Lexicon: Beware the Data Brokers

Shadowy companies, digital and analog, have found ways to collect user data for profit for many years. Facebook has made the practice easier than ever while eluding the the untoward name.

By • -

When a word or phrase suddenly and (sometimes) unexpectedly hits our collective consciousness, you cannot stop hearing or reading it. Lexicon is The Ringer’s running guide to collecting and defining these terms, and sometimes tracing their origins. It’s a never-ending pursuit, but one we’re happy to entertain.

Data brokers are known by many names: information brokers, information resellers, data vendors. They often seem shadowy because they are outside the immediate view of consumers—existing in the background of our digital lives, watching, learning, but rarely interacting with us. Many times they have either official or boring names to discourage any interest. They function, essentially, as highly sophisticated internet lurkers. Have you scrolled through Instagram or Facebook or Twitter, harvesting updates on what your connections are doing, where they’re going, what political articles they’ve posted? You never interact with them; they don’t know how intensely you’re analyzing their activity. You store that information away in your brain for later reference. The difference is that the human brain is fallible and forgetful—and that you likely won’t lease that information to third parties to make money. (If you do, I hope we are not Facebook friends.)
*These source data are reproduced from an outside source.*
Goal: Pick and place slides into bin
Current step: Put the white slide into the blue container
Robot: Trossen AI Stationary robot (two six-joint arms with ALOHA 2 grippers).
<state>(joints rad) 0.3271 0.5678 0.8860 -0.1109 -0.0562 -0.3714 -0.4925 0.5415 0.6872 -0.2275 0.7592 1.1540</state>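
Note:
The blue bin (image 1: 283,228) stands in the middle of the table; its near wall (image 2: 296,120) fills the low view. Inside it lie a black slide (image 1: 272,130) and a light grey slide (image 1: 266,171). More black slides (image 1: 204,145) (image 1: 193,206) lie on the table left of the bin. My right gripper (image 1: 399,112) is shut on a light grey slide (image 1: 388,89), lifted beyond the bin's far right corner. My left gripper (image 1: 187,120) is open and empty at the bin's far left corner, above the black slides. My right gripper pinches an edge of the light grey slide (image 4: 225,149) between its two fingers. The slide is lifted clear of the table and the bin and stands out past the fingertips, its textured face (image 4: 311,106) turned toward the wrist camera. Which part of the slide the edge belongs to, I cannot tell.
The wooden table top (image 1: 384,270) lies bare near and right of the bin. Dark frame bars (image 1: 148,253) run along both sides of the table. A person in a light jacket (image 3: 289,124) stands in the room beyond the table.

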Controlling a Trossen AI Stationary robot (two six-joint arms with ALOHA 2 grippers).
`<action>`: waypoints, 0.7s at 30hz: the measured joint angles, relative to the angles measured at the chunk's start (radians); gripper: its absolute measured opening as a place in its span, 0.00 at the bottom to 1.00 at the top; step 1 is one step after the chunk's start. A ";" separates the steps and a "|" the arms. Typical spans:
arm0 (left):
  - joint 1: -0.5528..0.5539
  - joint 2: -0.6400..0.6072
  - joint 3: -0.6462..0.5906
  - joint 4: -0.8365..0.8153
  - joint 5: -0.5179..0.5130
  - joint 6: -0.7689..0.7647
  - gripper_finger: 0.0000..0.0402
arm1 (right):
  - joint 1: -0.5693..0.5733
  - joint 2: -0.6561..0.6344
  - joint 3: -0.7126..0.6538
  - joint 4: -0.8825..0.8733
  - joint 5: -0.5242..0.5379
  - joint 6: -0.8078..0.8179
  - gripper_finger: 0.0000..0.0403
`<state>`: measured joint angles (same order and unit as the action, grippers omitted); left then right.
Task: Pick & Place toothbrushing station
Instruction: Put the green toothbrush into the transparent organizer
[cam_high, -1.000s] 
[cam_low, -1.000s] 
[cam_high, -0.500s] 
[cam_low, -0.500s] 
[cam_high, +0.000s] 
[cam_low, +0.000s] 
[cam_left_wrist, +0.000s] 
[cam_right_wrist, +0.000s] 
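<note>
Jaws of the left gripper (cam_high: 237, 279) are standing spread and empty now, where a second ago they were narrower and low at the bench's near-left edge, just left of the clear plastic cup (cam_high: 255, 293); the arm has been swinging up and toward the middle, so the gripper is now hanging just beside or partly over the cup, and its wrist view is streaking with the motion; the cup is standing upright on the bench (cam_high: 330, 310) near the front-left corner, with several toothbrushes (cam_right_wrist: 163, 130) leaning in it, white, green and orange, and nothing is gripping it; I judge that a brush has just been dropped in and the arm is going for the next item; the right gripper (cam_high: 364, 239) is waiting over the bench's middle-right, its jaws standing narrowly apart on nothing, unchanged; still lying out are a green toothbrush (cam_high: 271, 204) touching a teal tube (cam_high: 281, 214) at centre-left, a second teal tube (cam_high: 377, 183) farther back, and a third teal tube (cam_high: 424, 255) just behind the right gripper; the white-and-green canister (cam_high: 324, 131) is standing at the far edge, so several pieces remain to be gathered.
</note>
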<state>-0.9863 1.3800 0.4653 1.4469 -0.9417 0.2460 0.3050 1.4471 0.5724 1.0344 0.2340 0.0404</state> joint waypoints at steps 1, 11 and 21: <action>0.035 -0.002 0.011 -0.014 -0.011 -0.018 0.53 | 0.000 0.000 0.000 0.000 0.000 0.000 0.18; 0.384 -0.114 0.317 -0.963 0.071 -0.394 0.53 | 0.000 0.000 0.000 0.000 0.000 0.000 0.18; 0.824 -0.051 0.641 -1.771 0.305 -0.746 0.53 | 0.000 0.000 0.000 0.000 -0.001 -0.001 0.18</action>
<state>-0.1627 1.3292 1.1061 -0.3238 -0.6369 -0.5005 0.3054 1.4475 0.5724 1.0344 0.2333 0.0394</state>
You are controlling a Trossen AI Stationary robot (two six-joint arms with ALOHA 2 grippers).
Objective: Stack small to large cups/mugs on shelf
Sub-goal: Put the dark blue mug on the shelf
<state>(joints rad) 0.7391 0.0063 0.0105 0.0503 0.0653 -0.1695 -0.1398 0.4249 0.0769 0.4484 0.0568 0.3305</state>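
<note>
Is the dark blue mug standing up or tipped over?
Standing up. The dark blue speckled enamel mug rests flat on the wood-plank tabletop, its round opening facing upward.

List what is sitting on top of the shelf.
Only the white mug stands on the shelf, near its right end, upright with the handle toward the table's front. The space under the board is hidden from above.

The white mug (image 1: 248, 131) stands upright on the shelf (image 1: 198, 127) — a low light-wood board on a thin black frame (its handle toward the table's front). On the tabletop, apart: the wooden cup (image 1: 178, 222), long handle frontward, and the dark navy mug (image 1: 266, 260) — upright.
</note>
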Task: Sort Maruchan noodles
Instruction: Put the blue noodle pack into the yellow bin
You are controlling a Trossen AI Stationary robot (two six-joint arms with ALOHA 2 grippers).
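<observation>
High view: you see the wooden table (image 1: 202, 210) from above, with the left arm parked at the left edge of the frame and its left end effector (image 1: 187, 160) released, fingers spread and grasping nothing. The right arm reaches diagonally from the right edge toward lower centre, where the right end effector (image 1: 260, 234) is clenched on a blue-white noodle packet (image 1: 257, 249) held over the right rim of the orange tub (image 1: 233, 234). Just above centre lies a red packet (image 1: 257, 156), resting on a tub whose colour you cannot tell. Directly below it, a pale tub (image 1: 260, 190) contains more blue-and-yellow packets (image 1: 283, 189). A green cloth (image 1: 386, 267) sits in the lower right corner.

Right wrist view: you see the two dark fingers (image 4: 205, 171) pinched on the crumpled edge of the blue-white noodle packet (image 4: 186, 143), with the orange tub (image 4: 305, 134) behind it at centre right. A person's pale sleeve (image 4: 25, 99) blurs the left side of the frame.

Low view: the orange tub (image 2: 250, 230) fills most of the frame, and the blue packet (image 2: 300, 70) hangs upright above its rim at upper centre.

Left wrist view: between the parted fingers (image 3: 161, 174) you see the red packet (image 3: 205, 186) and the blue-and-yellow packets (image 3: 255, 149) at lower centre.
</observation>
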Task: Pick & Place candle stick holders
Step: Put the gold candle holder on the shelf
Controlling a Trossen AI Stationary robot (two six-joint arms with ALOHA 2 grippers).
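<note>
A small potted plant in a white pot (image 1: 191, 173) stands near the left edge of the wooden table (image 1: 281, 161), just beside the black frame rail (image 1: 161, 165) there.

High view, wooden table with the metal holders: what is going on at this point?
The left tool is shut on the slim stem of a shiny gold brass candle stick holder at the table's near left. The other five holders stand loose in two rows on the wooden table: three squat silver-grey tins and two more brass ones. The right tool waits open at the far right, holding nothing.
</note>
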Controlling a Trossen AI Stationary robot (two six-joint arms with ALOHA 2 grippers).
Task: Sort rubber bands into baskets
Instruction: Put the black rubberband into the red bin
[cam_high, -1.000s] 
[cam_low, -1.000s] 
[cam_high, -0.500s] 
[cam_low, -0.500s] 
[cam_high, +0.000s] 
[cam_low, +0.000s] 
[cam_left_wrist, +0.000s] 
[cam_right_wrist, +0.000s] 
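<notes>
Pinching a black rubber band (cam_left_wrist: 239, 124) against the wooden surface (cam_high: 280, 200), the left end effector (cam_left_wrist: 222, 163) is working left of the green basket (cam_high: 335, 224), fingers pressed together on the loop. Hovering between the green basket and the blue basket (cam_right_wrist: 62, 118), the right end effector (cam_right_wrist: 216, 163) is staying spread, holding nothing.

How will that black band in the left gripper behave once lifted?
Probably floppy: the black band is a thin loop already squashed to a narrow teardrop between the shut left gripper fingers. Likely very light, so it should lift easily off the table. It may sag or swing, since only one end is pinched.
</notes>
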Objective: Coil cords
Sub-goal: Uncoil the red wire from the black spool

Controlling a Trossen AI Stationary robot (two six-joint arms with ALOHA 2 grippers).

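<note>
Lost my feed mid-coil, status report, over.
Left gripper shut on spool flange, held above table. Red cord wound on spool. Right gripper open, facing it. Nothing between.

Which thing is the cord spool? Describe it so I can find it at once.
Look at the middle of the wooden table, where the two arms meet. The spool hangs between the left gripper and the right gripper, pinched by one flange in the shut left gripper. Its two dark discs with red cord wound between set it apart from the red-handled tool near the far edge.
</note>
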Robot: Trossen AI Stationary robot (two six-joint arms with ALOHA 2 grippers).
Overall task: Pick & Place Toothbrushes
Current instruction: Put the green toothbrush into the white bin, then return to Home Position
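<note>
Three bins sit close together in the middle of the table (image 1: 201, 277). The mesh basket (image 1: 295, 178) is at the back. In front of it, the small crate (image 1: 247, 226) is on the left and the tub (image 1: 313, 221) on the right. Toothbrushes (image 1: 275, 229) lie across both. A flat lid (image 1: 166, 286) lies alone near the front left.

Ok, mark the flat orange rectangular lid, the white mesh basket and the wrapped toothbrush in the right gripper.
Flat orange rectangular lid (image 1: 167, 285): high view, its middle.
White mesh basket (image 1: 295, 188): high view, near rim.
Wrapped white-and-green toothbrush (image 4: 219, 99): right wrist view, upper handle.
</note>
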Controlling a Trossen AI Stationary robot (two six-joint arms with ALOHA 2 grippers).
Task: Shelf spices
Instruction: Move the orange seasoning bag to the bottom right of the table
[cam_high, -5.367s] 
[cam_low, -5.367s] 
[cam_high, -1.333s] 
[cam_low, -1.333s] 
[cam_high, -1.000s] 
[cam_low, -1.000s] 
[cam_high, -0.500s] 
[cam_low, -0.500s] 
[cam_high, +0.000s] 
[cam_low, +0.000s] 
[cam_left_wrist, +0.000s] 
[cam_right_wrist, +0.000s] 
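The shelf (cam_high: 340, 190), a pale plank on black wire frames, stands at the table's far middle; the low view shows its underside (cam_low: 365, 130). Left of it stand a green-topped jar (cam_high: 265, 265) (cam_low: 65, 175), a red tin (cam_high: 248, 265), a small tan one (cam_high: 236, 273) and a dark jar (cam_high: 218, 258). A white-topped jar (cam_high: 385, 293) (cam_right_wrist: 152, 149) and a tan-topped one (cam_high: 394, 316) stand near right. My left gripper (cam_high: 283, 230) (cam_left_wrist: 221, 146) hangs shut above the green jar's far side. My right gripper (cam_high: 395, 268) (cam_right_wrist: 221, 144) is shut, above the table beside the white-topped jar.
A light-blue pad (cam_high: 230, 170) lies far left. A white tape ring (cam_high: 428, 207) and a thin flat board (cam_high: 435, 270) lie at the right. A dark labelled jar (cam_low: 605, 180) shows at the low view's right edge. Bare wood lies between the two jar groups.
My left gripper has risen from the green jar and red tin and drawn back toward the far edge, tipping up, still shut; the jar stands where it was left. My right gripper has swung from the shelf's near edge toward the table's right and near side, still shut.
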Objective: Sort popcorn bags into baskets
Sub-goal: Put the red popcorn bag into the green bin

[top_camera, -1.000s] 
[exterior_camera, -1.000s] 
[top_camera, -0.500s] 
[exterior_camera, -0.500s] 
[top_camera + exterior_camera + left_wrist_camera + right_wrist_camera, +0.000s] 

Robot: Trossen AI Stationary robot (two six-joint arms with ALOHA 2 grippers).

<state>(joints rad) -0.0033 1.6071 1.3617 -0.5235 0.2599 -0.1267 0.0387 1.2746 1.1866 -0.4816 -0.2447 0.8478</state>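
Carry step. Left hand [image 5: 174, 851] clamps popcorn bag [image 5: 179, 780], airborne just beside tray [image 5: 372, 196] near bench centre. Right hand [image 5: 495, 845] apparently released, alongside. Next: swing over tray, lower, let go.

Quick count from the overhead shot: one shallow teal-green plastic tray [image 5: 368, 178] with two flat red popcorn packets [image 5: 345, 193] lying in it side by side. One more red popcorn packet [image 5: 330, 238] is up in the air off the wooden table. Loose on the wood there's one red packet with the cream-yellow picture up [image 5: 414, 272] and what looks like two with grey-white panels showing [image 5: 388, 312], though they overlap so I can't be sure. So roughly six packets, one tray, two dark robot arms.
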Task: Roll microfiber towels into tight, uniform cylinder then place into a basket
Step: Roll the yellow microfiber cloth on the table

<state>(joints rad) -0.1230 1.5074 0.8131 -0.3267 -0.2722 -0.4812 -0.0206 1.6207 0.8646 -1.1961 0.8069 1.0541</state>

The conversation about data went mainstream when news broke that Facebook user information was collected by a third-party quiz app and used illicitly by Cambridge Analytica. Facebook CEO Mark Zuckerberg was quick to point out that what occurred was a “breach of trust,” but not a hack. As we continue to learn the breadth of the breach, “data brokers” are repeatedly mentioned, but what are they? The term has been used to connote malicious actors working within the Facebook ecosystem to hoard personal information and use to their benefit, but that’s a narrow view of a more complicated dynamic. As a 2014 study put it, “While many scholars have commented on the rise of consumer finance, few have sought to critically explore a largely invisible segment of this industry: the multi-billion dollar consumer data broker industry.”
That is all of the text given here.